• [Task requirements]: Only the pictures should be left out; repeat the rest of the data exactly.

• [Raw data]:
-- Opening Marker --

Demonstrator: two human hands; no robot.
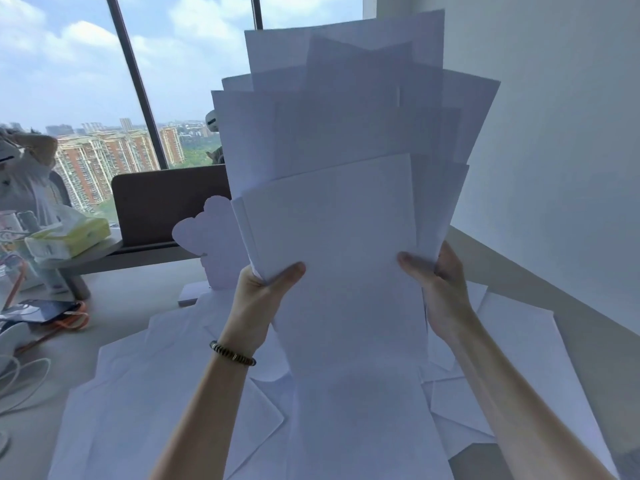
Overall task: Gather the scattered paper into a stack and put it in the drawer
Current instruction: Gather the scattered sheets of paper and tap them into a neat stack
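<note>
Paper sheets [332, 410] lie loose and overlapping across the desk [121, 306], spread beneath and to both sides of the bundle [346, 161] held upright above them, which I take as the landmark. That bundle is a ragged fan of white sheets, tops splayed at different heights and angles, bottoms pinched together. At the bundle's lower left edge the left hand [258, 299] grips it, thumb across the front sheet; at its lower right edge the right hand [441, 292] grips likewise, thumb in front, fingers behind. Left of the bundle sits a tissue pack [69, 237]. No drawer is in view. Judging by this, gathering is partway done: the bundle likely needs squaring by tapping its edges on the desk, then the remaining loose sheets need collecting.
</note>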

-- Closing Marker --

• [Response area]:
Demonstrator: two human hands; no robot.
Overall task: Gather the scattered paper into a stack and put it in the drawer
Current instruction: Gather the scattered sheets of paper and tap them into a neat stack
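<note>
Paper sheets [332, 410] lie loose and overlapping across the desk [121, 306], spread beneath and to both sides of the bundle [346, 161] held upright above them, which I take as the landmark. That bundle is a ragged fan of white sheets, tops splayed at different heights and angles, bottoms pinched together. At the bundle's lower left edge the left hand [258, 299] grips it, thumb across the front sheet; at its lower right edge the right hand [441, 292] grips likewise, thumb in front, fingers behind. Left of the bundle sits a tissue pack [69, 237]. No drawer is in view. Judging by this, gathering is partway done: the bundle likely needs squaring by tapping its edges on the desk, then the remaining loose sheets need collecting.
</note>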

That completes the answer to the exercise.